Padre nuestro
Casi al inicio de la historia de la humanidad, una vez asignados los roles que ¿debían? cumplir los varones y las mujeres en la familia, ellas se encargaron y se han encargado de los cuidados de los hijos como algo natural; tan natural les ha sido como el que los varones no contribuyan en algo en lo que también tienen responsabilidad. Como padres, la obligación hacia sus hijos se constriño a la manutención económica, pero no solo se trata de biberones, de la leche en polvo, de los pañales desechables que hay que pagar, se trata de asumir que si las mujeres amamantan, los varones no pierden las responsabilidades en torno a las actividades que provoca la decisión de tener hijos, y más allá de los asuntos de los infantes, también es responsable que cada uno cumpla con las obligaciones para consigo.

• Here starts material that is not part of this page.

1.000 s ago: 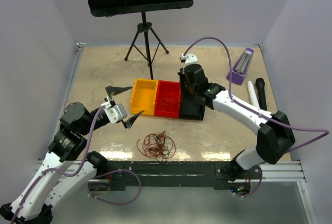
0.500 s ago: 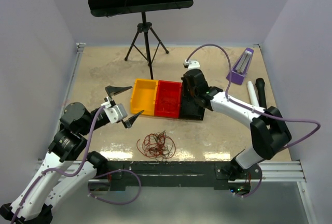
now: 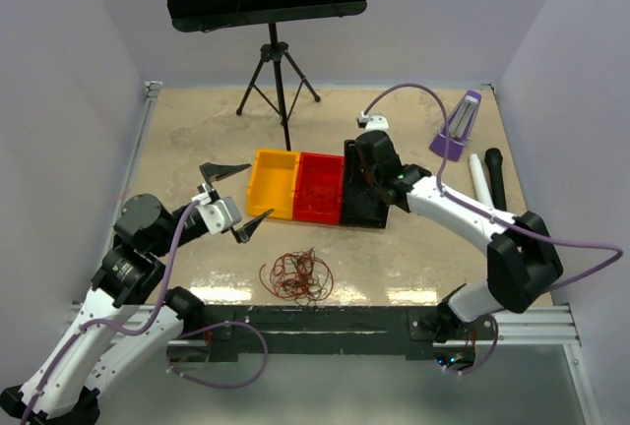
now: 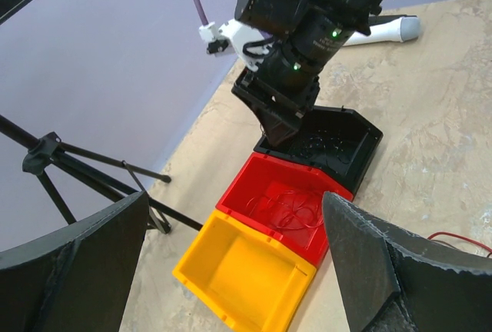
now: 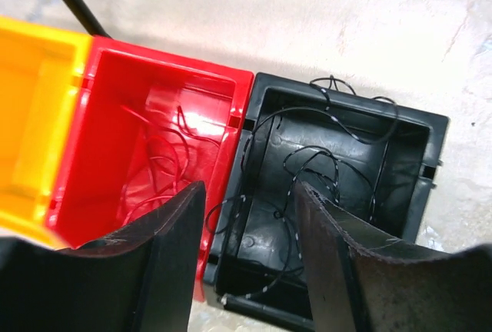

Lamentablemente las estructuras se destruyen por el tiempo y no por el reconocimiento de lo que es necesario cambiar. La co-responsabilidad la practican una minoría que pierde fuerza cuando se percibe la responsabilidad no como lo que es sino como una ayuda que el padre le proporciona a la madre: “es de mujeres el cuidado de los hijos, yo le ayudo”, consigna con la que se nos educa y se educa a las mujeres, hijas, hermanas, madres. Una historia que no ha cambiado.
¿Para qué se construyó el patriarcalismo y el machismo?
A través de los diferentes medios de comunicación se incrustaron pautas culturales, costumbres, tradiciones, discursos con los cuales los varones evadieron y siguen evadiendo la responsabilidad del cuidado de los hijos: el machismo les indica que no tienen por qué lavar pañales, no tienen por qué ir por sus hijos a la escuela; pretextos para no hacer lo que les corresponde.
Que las mujeres puedan optar por otras alternativas de realización depende de que los padres asuman las consecuencias de sus decisiones, y el compromiso que tienen para consigo, independientemente de si las mujeres se niegan al cambio.
Pero, ¿en qué estriba la responsabilidad del ser padre?
El panorama que está ante nuestros ojos no parece tan alentador para muchos jóvenes que se convierten en padres por un descuido al no usar condón. Algunos padres en un arrebato asumen su paternidad aunque no siempre con el reconocimiento de las consecuencias que cada decisión provoca, hay jóvenes “padres” que asumen su filiación con el infante, otros simplemente evaden su responsabilidad dejando los cuidados, la educación y la formación de su primer hijo o hija o de los que decidan tener en manos de las futuras madres que abandonan la secundaria. Por eso, habiendo varones que evaden su paternidad se promovió en Costa Rica, por ejemplo,
La paternidad responsable se ha entendido como la limitación o no de la natalidad (planeación familiar), al reconocimiento de filiación, a la manutención de su descendencia hasta los 18 años. La figura del padre nuestro que se construyó desde hace cientos de años, ¿cambiará? Estos tiempos demandan la transmisión de valores que permitan a las sociedades resolver sus conflictos internos-externos, familiares, entre géneros para vivir sin violencia. Si pudiéramos comprender la paternidad de maneras diferentes, responsables: 1) Como aquella que respeta las decisiones de sus hijas e hijos porque que está seguro, el padre, que podrán tomar decisiones al tener en sus manos el conocimiento, los conocimientos, de manera libre, sin censura; 2) la transmisión de valores que eviten la violencia en contra de las mujeres, que las liberen de las prisiones que se construyeron a su alrededor; 3) también podría entenderse como aquella que reconoce las capacidades, los talentos, la fuerza de sus hijas; 4) como la que enseña que la masturbación no es un pecado, que reconoce y respeta la diversidad.
Después de estas líneas las preguntas son, ¿alguna vez las mujeres nos daremos la oportunidad de cambiar nuestra forma de pensar y de actuar?, ¿alguna vez nos atreveremos a ser libres?